Article Preview
TopIntroduction
Many centuries ago, wine was a luxury good however; nowadays the cost of the wine has dropped and therefore, the wine consumption has spread to wider sectors of the population worldwide. To our knowledge, the wine industry, has invested in modern technologies to improve the wine production and sale processes (Ferrer et al., 2008). Two important aspects considered by the wine industry are “wine certification” and “quality assessments.” Certification is the legal aspect of the wine industry to prevent the illegal adulteration of wines and assures quality for the wine market. Wine certification is generally assessed by physicochemical and sensory tests (Ebeler, 1999). Physicochemical laboratory tests used to characterize wine include determination of density, alcohol or pH values, while sensory tests (like taste, colour, smell, texture, among other) rely mainly on human experts. Taste is the least understood of the human senses (Smith & Margolskee, 2006), then, wine classification even for humans is a difficult task. The relationships between the physicochemical and sensory analysis are complex and they are not fully understood (Legin, et al., 2003). Even so, we believe that the main goal (analysis of the quality of the wine) relies on finding relationships between wine qualitative properties and quantitative properties. In this way, we could predict a priori the quality of the wine without testing the wine. Then, the motivation behind this project is to contribute with technology to the wine industry development.

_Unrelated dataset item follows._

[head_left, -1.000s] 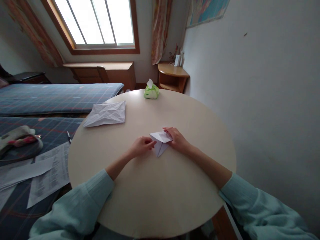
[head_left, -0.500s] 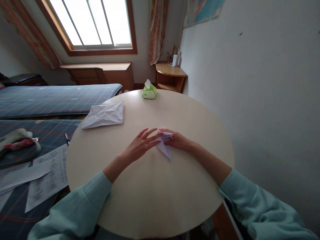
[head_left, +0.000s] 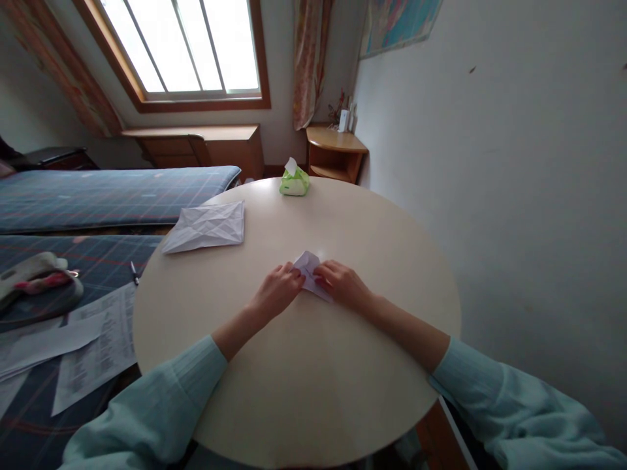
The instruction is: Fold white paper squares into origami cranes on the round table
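Note:
A small folded white paper (head_left: 307, 269) lies near the middle of the round beige table (head_left: 304, 385). My left hand (head_left: 277, 292) has its fingers curled and pinched on the paper's left side. My right hand (head_left: 341, 285) grips the paper's right side, fingers bent over it. Most of the paper is hidden between the two hands; only its upper tip shows.
A creased white sheet (head_left: 206, 226) lies at the table's far left. A green tissue pack (head_left: 294, 181) stands at the far edge. Left of the table are beds with printed papers (head_left: 83, 352) and a pen (head_left: 134, 272). A white wall runs along the right.
My left hand went from spread flat over the paper to pinched on it. The paper has been turned, so its point now faces up and away instead of toward me.

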Demonstrator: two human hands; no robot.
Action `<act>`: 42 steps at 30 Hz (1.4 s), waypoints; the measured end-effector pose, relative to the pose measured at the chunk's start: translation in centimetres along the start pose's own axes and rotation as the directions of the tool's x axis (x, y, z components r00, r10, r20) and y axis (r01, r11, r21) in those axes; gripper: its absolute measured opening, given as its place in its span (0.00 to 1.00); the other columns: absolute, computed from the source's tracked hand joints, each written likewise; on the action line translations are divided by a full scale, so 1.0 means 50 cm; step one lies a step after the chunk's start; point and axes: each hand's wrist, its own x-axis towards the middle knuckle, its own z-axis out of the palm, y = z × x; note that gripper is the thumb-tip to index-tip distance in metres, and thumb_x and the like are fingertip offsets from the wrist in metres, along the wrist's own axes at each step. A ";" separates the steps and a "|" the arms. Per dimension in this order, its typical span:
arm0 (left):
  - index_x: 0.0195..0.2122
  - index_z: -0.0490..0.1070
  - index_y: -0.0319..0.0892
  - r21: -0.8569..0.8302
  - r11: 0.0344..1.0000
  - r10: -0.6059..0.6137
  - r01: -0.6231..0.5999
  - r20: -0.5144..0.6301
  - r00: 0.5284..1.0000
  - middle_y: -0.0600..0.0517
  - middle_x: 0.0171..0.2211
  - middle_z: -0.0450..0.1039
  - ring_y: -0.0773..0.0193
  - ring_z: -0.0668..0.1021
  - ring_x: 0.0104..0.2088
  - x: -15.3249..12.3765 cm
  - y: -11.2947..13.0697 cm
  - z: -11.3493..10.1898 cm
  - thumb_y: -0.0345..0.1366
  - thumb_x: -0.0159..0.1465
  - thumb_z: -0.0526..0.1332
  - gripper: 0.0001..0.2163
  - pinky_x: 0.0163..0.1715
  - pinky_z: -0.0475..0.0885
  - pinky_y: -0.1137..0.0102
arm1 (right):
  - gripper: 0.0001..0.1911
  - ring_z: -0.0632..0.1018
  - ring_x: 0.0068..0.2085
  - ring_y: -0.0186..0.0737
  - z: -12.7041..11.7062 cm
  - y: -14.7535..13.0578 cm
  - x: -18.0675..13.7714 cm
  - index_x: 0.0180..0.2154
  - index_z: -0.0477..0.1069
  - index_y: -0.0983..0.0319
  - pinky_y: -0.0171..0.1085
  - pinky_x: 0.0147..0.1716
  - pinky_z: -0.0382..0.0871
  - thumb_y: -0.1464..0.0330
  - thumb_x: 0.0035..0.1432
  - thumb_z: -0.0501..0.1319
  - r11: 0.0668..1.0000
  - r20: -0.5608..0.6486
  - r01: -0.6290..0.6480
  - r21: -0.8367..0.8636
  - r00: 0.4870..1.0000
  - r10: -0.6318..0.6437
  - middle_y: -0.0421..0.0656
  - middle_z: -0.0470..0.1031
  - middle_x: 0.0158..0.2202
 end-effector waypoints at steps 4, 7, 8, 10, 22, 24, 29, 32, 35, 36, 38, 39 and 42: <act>0.35 0.70 0.38 0.002 1.000 -0.024 0.024 0.031 0.999 0.47 0.31 0.72 0.59 0.70 0.37 0.001 -0.007 -0.004 0.28 0.59 0.54 0.06 0.32 0.65 0.69 | 0.10 0.71 0.35 0.36 -0.011 -0.005 0.001 0.34 0.68 0.62 0.35 0.34 0.66 0.71 0.59 0.49 0.981 0.098 0.190 0.043 0.976 -0.193 0.44 0.72 0.33; 0.42 0.67 0.40 -0.022 1.000 0.021 -0.021 0.027 0.999 0.48 0.36 0.72 0.60 0.70 0.38 -0.002 -0.025 -0.014 0.28 0.58 0.55 0.11 0.34 0.65 0.69 | 0.12 0.72 0.37 0.39 -0.021 -0.007 0.002 0.33 0.68 0.63 0.36 0.34 0.66 0.62 0.57 0.51 0.978 0.150 0.210 0.004 0.966 -0.208 0.46 0.72 0.34; 0.44 0.66 0.41 -0.022 0.999 0.031 -0.031 0.018 0.999 0.49 0.38 0.72 0.60 0.70 0.39 -0.003 -0.031 -0.016 0.28 0.58 0.55 0.12 0.35 0.65 0.69 | 0.14 0.72 0.37 0.39 -0.022 -0.008 0.002 0.33 0.68 0.64 0.36 0.33 0.66 0.60 0.56 0.52 0.977 0.165 0.212 -0.014 0.964 -0.207 0.47 0.72 0.33; 0.45 0.65 0.42 -0.003 0.999 0.036 -0.036 0.002 0.999 0.49 0.40 0.71 0.60 0.70 0.40 -0.006 -0.042 -0.021 0.28 0.59 0.55 0.13 0.37 0.65 0.69 | 0.16 0.72 0.36 0.40 -0.023 -0.011 0.003 0.31 0.68 0.64 0.36 0.31 0.66 0.58 0.56 0.52 0.976 0.192 0.211 -0.057 0.962 -0.197 0.47 0.72 0.32; 0.30 0.70 0.38 0.055 0.994 -0.103 0.090 0.332 0.938 0.48 0.31 0.73 0.61 0.75 0.32 0.020 -0.008 -0.099 0.25 0.60 0.51 0.09 0.29 0.63 0.70 | 0.10 0.71 0.33 0.37 -0.017 -0.020 0.007 0.28 0.67 0.65 0.33 0.30 0.63 0.72 0.57 0.49 0.986 0.230 0.127 -0.113 0.968 -0.098 0.45 0.72 0.29; 0.33 0.68 0.39 0.026 0.994 -0.113 0.110 0.297 0.948 0.49 0.31 0.73 0.61 0.75 0.31 0.020 -0.013 -0.098 0.28 0.62 0.50 0.08 0.26 0.62 0.72 | 0.09 0.71 0.34 0.37 -0.018 -0.016 0.006 0.30 0.68 0.65 0.33 0.31 0.64 0.72 0.57 0.50 0.996 0.220 0.066 -0.056 0.974 -0.052 0.45 0.72 0.29; 0.34 0.65 0.42 -0.032 0.992 -0.117 0.124 0.183 0.976 0.52 0.32 0.72 0.64 0.75 0.30 0.015 -0.032 -0.077 0.34 0.63 0.49 0.07 0.23 0.60 0.74 | 0.07 0.72 0.37 0.37 -0.015 0.000 0.008 0.31 0.69 0.64 0.34 0.36 0.65 0.72 0.55 0.53 0.985 0.199 -0.060 0.161 0.980 0.027 0.45 0.73 0.33; 0.34 0.66 0.43 -0.051 0.990 -0.121 0.130 0.163 0.979 0.53 0.34 0.71 0.66 0.74 0.31 0.014 -0.037 -0.073 0.35 0.63 0.51 0.06 0.24 0.59 0.75 | 0.06 0.72 0.37 0.37 -0.012 0.007 0.010 0.30 0.70 0.63 0.35 0.38 0.66 0.72 0.54 0.55 0.954 0.195 -0.118 0.274 0.979 0.065 0.45 0.73 0.35; 0.32 0.67 0.43 -0.052 0.992 -0.110 0.119 0.152 0.982 0.53 0.32 0.71 0.67 0.74 0.31 0.013 -0.038 -0.074 0.37 0.62 0.51 0.08 0.24 0.59 0.75 | 0.06 0.72 0.38 0.36 -0.008 0.014 0.012 0.28 0.71 0.63 0.35 0.39 0.66 0.72 0.54 0.55 0.914 0.201 -0.154 0.375 0.976 0.082 0.45 0.73 0.35; 0.31 0.67 0.42 -0.047 0.992 -0.106 0.114 0.148 0.983 0.53 0.31 0.71 0.67 0.74 0.30 0.013 -0.038 -0.074 0.37 0.62 0.51 0.08 0.24 0.59 0.75 | 0.07 0.72 0.38 0.36 -0.007 0.016 0.012 0.27 0.71 0.63 0.35 0.39 0.66 0.72 0.54 0.55 0.902 0.203 -0.158 0.401 0.976 0.080 0.45 0.73 0.35; 0.31 0.68 0.42 -0.028 0.994 -0.101 0.106 0.135 0.986 0.53 0.30 0.71 0.66 0.74 0.29 0.014 -0.036 -0.073 0.38 0.62 0.52 0.09 0.24 0.59 0.74 | 0.08 0.72 0.38 0.36 -0.006 0.019 0.012 0.26 0.70 0.63 0.35 0.39 0.65 0.72 0.54 0.55 0.885 0.204 -0.155 0.439 0.977 0.070 0.45 0.73 0.35; 0.31 0.68 0.41 -0.016 0.994 -0.104 0.107 0.123 0.987 0.52 0.29 0.71 0.66 0.74 0.29 0.015 -0.034 -0.071 0.39 0.62 0.52 0.09 0.25 0.59 0.74 | 0.08 0.72 0.38 0.36 -0.006 0.021 0.012 0.26 0.70 0.63 0.35 0.39 0.65 0.72 0.54 0.55 0.879 0.204 -0.150 0.453 0.977 0.062 0.45 0.73 0.35; 0.29 0.68 0.40 0.019 0.992 -0.125 0.124 0.073 0.989 0.51 0.28 0.71 0.64 0.74 0.30 0.017 -0.028 -0.063 0.40 0.62 0.52 0.11 0.26 0.60 0.73 | 0.05 0.72 0.36 0.35 -0.011 0.029 0.011 0.27 0.70 0.64 0.34 0.37 0.65 0.72 0.52 0.56 0.854 0.223 -0.136 0.503 0.975 0.024 0.45 0.72 0.36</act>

Advances in information technology have made possible to store, manage and process big datasets. In particular, Data Mining has an important role by helping users to understand their data and find relevant patterns on the data. Data mining techniques aim at extracting high-level knowledge from raw data. However, the use of the Data Mining methods requires that we perform a selection of variables and model selection. Variable selection is useful to discard irrelevant inputs, leading to simpler models that are easier to interpret and that usually give better performance. Complex models may over-fit the data, losing the capability to generalize, while a model that is too simple could present limited learning capabilities (Agrawal et al., 1993).
The experiments presented in this paper were carried out using the wine dataset which can be found in (Lichman, 2013). We selected Portugal wine for two reasons a) Portugal was one of the top ten wine exporting countries with 3.17% of the market share in 2005 (FAOSTAT, 2005) and b) we have the dataset to our disposal (Lichman, 2013). The software used in the experiments was WEKA an open source which contains several algorithms for Data Mining (Hall et al., 2009). Our main contribution is to perform an analysis on wine quality that later could be used locally by the Chilean wine industry. The reason behind this decision is that Chile is also among the 10 top wine producers (FAOSTAT, 2005). Therefore, we believe that research on wine quality (finding relationships between qualitative and quantitative properties) could benefit in great deal the Chilean wine industry. The rest of the paper is organized as follows: firstly, it provides an overview of related work. Secondly, it presents our solution to wine quality problem using clustering and classification algorithms. Additionally, it presents the first order logic rules which show relations between wine quantitative and qualitative properties. These rules were obtained from the decision tree generated by the rule induction algorithm (J48). Finally, it gives our conclusions and future work.